Data to examine:
[Start of section]

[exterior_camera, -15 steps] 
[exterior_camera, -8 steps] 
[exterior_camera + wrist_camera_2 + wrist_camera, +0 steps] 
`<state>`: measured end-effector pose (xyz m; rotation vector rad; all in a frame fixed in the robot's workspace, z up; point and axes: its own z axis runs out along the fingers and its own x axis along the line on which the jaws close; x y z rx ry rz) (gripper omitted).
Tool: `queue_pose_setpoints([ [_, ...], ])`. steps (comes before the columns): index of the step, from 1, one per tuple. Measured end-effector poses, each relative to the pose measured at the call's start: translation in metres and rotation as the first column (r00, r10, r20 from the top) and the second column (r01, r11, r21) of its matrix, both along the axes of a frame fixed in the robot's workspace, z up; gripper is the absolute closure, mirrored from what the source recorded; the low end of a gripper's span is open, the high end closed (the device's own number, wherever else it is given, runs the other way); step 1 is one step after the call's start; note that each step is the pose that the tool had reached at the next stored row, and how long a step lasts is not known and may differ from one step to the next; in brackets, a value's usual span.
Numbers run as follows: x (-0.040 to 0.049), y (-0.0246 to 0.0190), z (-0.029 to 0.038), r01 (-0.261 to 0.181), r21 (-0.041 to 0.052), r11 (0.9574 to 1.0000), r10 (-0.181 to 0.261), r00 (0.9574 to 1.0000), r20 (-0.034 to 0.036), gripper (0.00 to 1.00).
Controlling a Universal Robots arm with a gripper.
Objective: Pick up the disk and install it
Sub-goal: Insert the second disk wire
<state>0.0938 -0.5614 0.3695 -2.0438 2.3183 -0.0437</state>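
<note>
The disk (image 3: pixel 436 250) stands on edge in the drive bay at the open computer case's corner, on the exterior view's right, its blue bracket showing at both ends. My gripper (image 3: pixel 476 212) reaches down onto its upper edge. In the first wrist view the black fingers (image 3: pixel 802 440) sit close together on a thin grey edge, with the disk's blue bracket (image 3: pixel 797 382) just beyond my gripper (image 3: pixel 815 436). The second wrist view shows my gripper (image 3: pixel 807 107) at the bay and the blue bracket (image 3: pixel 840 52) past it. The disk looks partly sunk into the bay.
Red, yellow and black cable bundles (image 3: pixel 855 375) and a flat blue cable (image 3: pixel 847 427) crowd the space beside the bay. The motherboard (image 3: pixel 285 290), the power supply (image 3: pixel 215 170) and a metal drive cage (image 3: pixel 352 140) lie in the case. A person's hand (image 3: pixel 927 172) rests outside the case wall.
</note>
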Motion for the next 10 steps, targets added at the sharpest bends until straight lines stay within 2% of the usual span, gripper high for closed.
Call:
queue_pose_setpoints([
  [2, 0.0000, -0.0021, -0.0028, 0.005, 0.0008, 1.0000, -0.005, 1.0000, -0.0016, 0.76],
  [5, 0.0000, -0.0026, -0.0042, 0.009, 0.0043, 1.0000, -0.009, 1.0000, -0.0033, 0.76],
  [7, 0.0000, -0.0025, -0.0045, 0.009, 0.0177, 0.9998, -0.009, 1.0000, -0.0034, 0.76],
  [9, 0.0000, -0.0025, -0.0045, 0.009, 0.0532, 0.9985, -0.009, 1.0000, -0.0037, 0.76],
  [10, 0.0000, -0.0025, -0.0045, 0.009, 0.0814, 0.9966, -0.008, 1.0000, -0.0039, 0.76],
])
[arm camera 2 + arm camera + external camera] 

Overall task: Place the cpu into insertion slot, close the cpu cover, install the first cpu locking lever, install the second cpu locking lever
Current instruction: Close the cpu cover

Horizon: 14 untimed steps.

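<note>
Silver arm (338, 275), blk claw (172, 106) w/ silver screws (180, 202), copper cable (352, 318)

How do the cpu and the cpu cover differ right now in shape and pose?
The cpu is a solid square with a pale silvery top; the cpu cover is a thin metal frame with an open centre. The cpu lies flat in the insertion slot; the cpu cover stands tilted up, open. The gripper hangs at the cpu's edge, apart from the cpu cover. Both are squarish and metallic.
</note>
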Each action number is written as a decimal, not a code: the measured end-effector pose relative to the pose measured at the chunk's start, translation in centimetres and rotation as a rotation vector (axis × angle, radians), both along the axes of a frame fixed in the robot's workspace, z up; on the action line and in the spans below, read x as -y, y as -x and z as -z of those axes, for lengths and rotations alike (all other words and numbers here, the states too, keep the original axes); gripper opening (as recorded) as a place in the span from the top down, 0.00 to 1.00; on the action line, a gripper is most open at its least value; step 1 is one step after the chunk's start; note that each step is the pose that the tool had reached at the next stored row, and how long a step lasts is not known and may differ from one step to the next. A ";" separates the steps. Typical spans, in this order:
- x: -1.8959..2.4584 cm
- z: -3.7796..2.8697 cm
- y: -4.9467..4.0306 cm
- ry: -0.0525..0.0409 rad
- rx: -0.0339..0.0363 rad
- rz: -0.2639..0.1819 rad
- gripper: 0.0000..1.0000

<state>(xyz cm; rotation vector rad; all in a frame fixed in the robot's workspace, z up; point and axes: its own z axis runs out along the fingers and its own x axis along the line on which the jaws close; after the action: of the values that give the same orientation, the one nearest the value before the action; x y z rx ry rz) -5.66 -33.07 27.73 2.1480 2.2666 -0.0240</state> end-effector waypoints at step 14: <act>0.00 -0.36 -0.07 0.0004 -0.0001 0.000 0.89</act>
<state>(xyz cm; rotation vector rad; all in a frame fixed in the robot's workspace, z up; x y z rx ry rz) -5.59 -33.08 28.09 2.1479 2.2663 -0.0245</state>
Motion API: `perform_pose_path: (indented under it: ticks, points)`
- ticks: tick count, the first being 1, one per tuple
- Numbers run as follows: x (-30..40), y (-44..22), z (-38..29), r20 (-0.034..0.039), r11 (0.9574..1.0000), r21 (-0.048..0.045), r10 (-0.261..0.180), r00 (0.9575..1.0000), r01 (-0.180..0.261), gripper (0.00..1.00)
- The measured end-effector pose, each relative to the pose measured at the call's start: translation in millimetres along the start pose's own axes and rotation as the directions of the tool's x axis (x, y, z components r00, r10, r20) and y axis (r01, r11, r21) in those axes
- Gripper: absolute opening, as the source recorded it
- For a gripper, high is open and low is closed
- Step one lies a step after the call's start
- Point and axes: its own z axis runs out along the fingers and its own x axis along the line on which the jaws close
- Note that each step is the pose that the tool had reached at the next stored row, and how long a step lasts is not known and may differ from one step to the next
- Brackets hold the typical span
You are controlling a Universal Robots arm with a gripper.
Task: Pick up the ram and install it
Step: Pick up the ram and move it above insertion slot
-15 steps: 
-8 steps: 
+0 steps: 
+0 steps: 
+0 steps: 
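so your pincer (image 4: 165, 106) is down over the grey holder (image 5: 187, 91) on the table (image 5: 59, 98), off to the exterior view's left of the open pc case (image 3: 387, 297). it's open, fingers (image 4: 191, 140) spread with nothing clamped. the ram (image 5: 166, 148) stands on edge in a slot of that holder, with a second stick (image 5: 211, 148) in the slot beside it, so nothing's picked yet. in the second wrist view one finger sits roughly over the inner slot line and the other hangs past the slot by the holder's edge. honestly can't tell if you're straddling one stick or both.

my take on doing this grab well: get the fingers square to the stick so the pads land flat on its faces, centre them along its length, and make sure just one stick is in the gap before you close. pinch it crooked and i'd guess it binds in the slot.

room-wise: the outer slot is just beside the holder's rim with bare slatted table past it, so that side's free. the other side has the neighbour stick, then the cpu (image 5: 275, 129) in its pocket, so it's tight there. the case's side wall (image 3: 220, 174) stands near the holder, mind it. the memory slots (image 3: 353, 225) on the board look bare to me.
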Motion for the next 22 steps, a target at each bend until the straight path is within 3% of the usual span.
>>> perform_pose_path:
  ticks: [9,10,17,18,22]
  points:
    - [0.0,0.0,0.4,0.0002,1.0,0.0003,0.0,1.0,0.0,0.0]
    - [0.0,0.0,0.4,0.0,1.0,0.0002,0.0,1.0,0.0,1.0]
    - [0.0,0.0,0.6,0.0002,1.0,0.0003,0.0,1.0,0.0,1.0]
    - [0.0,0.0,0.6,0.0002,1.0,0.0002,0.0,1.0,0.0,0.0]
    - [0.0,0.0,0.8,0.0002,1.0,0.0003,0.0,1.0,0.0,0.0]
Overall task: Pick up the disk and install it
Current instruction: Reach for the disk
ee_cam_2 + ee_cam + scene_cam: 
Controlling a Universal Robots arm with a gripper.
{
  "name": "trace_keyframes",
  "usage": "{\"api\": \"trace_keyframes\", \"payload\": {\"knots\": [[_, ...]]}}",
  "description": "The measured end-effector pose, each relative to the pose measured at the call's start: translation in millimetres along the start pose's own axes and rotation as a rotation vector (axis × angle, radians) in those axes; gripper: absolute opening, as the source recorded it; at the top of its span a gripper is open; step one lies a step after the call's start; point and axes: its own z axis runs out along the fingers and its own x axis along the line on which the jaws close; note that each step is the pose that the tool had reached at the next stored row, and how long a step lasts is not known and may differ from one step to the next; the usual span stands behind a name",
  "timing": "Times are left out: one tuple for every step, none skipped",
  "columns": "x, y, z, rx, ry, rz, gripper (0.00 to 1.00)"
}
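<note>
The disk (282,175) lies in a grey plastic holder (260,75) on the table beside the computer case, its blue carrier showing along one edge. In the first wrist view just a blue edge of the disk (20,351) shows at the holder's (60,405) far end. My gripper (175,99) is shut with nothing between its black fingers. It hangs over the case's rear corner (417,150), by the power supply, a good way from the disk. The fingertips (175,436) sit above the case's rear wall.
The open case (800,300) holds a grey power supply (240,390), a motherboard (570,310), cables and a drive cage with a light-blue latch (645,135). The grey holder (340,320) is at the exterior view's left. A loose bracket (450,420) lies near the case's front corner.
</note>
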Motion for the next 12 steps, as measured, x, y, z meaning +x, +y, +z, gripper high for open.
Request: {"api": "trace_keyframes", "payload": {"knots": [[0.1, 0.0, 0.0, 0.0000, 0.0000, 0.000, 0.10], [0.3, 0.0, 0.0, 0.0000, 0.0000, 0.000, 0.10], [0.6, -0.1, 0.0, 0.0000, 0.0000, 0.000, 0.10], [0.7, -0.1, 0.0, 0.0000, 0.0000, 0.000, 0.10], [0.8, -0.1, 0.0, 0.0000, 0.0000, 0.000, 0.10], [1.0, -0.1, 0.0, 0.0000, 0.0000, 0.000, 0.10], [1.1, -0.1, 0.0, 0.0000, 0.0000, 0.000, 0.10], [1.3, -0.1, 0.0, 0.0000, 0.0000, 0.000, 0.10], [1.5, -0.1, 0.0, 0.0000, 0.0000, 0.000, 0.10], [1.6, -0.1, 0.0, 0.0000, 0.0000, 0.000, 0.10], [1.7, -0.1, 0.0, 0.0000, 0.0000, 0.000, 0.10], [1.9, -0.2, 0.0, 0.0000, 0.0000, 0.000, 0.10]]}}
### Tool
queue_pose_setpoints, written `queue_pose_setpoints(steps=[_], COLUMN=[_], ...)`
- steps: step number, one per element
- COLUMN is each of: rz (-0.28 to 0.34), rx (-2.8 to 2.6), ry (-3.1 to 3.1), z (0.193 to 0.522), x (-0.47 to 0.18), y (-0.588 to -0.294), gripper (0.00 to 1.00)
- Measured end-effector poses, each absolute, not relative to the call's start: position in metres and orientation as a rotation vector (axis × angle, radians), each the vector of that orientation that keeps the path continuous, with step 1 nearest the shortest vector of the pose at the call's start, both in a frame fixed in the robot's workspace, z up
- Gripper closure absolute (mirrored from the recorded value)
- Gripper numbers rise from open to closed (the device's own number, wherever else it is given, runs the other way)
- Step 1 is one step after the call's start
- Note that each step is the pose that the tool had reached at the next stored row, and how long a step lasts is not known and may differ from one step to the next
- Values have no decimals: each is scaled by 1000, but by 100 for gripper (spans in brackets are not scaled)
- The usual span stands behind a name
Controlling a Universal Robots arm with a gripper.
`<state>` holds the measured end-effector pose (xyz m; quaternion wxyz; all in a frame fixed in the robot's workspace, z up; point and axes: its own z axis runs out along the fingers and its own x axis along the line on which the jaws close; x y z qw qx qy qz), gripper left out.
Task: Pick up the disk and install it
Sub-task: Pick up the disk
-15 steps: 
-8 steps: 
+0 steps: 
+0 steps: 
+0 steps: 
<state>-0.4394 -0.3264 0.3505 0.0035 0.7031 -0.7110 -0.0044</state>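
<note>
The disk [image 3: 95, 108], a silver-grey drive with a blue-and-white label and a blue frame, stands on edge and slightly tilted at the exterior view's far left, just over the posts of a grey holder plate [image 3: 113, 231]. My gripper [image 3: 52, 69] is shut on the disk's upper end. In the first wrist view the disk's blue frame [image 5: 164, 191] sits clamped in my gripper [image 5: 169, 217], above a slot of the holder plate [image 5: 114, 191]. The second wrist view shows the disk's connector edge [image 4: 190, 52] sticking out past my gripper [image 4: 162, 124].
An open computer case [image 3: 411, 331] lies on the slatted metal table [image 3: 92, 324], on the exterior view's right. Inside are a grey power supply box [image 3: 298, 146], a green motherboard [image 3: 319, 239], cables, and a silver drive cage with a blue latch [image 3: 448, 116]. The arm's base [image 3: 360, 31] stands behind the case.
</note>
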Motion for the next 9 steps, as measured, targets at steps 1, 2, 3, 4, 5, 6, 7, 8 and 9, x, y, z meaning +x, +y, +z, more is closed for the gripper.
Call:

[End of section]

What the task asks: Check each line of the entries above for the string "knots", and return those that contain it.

Result:
  "usage": "{\"api\": \"trace_keyframes\", \"payload\": {\"knots\": [[_, ...]]}}",
Request: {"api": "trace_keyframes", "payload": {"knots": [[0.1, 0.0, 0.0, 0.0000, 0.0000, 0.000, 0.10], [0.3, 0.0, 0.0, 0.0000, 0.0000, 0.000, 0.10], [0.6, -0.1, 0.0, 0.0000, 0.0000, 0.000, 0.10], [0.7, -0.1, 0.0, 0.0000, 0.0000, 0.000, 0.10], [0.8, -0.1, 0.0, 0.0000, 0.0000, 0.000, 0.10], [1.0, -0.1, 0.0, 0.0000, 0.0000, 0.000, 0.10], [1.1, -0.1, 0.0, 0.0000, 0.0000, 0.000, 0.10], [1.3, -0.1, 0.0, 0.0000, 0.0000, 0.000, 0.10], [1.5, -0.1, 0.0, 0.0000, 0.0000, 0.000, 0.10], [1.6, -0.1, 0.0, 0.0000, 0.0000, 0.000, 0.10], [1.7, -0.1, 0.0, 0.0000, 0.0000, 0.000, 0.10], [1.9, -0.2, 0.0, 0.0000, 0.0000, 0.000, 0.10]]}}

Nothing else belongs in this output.